31 Days of Horror 2017: Edgar Allan Poe’s Mystery Dinner Party
Fill up your flask, sharpen your knives, and give that mustache one last brushing. It’s time for murder and mystery with history’s most famous authors. It’s Edgar Allan Poe’s Mystery Dinner Party.
In order to impress the love of his life, Edgar Allan Poe invites Annabel Lee to his house for dinner. In an effort to make things less awkward and obvious (no easy feat for Poe), Edgar makes the dinner a Murder Mystery Party and invites a host of famous authors. What starts off as a fictional game turns nefarious when a real murder occurs. Though egos abound, the authors agree to work together to uncover a murderer intent on killing off the world’s most famous writers.
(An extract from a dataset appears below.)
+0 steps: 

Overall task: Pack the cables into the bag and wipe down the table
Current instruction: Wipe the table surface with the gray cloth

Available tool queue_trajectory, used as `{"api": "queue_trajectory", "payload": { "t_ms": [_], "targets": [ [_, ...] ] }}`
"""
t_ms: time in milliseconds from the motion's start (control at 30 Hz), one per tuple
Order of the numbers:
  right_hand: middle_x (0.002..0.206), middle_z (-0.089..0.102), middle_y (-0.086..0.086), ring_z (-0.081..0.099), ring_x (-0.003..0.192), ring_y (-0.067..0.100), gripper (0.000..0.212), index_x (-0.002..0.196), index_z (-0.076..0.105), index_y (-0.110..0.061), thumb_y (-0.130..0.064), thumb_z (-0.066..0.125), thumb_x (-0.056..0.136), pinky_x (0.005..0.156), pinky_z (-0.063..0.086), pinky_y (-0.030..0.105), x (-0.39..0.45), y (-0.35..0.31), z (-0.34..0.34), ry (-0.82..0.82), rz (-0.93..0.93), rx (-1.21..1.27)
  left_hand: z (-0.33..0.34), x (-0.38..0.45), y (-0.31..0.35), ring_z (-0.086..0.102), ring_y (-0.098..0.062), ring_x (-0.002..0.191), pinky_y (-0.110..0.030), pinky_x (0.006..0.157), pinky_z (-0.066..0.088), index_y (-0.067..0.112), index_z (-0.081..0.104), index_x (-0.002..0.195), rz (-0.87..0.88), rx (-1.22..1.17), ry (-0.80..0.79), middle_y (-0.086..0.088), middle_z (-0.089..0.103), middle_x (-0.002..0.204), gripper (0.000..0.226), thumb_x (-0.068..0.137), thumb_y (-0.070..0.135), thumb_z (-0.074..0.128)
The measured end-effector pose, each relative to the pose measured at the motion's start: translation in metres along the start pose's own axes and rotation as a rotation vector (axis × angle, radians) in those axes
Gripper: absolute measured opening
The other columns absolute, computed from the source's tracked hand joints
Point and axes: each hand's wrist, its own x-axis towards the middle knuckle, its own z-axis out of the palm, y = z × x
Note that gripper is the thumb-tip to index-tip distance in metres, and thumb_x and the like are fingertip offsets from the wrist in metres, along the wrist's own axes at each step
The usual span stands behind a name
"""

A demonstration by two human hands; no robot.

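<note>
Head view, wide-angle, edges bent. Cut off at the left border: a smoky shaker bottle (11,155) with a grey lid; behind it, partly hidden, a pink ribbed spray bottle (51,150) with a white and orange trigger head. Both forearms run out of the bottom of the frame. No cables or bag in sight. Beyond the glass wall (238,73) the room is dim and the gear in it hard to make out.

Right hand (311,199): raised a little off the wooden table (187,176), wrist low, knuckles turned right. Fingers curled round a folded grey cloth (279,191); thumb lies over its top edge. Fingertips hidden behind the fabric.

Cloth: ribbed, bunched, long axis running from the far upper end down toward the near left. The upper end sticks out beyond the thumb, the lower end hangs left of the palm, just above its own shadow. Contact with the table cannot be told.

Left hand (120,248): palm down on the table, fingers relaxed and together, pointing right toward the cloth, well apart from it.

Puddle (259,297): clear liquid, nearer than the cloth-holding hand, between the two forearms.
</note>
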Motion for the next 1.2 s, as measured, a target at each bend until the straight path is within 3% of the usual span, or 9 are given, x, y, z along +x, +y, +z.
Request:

I’ve been a writing and literature nerd since I was a kid. As my love for literature grew, I became increasingly fascinated by the lives of the authors. Like the character in the film Midnight in Paris, I long to be part of that romantic time when artists and authors met in salons, bars, and cafes to talk writing, art, and philosophy. I’ll watch almost any documentary or movie that gives you a glimpse into the life of an author.
The authors in Edgar Allen Poe’s Mystery Dinner Party are exaggerated versions. Hemingway is never without a drink. H.G. Wells always has an invention ready. The jokes about Emily Dickenson made me laugh the hardest.
I really liked the direction in which they took Poe’s character. I think they could have gone cliché and made him insane and menacing. Instead he’s sweet, awkward, and seems oblivious as to why others find him a bit creepy. You’re routing for him from the very beginning.
Though the authors are quick to compliment a phrase of literary genius, their egos and competitive nature also spur them to tear each other down.
At one point, Lenore suggests that they write down the events that have occurred so far and asks who in the room is the best writer. All hands go up.
Writers Writing Writers
The dialogue is amazingly clever and includes numerous, loving jabs at the authors and their works. I’ve watched the series several times and I’m still catching references I missed in previous viewings. The series blends proper literary language with modern phrases such as a Bronte exclaiming,
“snitches get stiches.”
My favorite episode involves two bumbling police officers who show up to the house. They are searching for a missing Agatha Christie. Edgar Allan Poe convinces the police that the authors are having a writers’ conference. As the police search the house, they keep coming back to question the authors, who are caught in the middle of ridiculous antics. Each time Edgar Allan Poe must come up with a different writing exercise the authors are engaging in. It gets sillier each time. As someone who has attended writers’ conferences and retreats, I laughed hysterically through the entire episode.
Though this is mostly a comedy, it’s still a murder mystery and possesses a lot of tension. I watched the series in real time when it first came out, so after watching an episode, I had to wait an entire week for the next new episode. I was on the edge of my seat. Everyone, but especially a literature nerd, will have a favorite author or two. Every Monday I pressed play, then crossed my fingers, hoping my favorite author/dinner guest would survive another week.
By the end of the series, I was convinced that Shipwrecked Comedy’s writers were brilliant. The ending took me by surprise. I wasn’t sure what I was expecting, but the ending, the reveal, the motive, left me giddy. It was more thought out and complex than I guessed. The final scene is a fitting nod to Edgar Allan Poe’s work.
More than Love
If you’re like me and aren’t into the guts and gore of Halloween, but still enjoy a little haunting murder and mayhem, then add Edgar Allan Poe’s Mystery Dinner Party to your fall viewing list. I plan on watching it every year.
Edgar Allan Poe’s Mystery Dinner Party has become one of my favorite mini-series. The acting is impressive, the production quality is professional, and the writing is the kind that makes me wish I could be part of such a creative, brilliant team.
Shipwrecked Comedy has a new noir short film debuting soon. I hope that this writing, acting, production team eventually comes to the attention of Netflix or Amazon Prime, etc. because I’d love to see another series by them.
You can watch Edgar Allan Poe’s Mystery Dinner Party on YouTube.